*** Opening PROVIDED MATERIAL ***

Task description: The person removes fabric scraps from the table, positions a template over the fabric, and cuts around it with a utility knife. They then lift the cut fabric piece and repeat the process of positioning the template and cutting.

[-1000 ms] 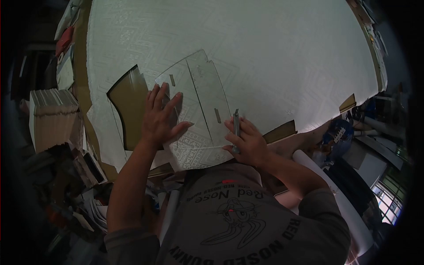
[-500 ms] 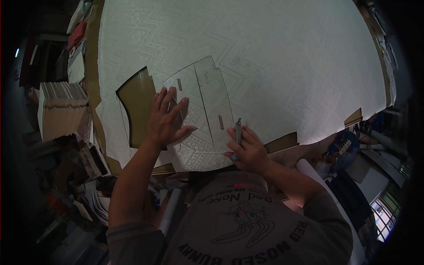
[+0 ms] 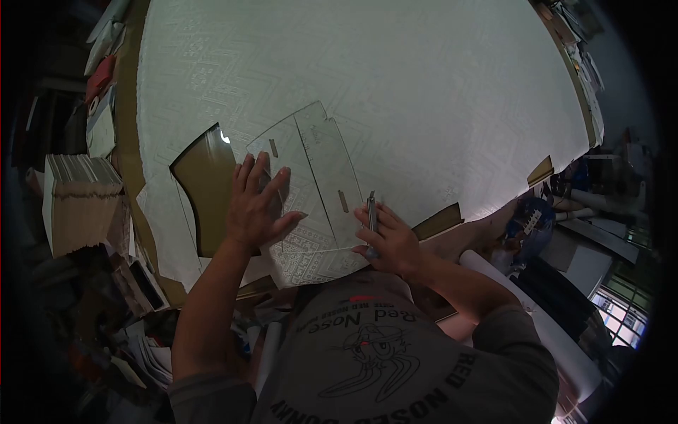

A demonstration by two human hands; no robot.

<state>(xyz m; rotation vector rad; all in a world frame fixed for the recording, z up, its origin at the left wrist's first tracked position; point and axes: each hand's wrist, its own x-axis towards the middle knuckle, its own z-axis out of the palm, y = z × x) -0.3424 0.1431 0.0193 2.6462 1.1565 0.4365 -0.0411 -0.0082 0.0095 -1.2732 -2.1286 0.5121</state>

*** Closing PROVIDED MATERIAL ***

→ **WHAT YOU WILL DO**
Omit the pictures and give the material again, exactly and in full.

→ **TASK SOLUTION**
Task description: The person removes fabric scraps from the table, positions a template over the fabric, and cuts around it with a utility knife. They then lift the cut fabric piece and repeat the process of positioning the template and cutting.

[-1000 ms] 
[-500 ms] 
[+0 ms] 

A demonstration by two human hands; no robot.

<state>(xyz m; rotation vector rad; all in a world frame fixed for the recording, z up, its origin at the left wrist's first tracked position; point and axes: each hand's wrist, its own x-axis towards the middle knuckle, its own z-axis out of the palm, y = z × x) -0.3424 0.1431 0.0193 2.6462 1.1565 0.4365 -0.0411 -0.0082 0.0095 -1.2732 -2.1286 0.5121</state>

Now the exercise is complete.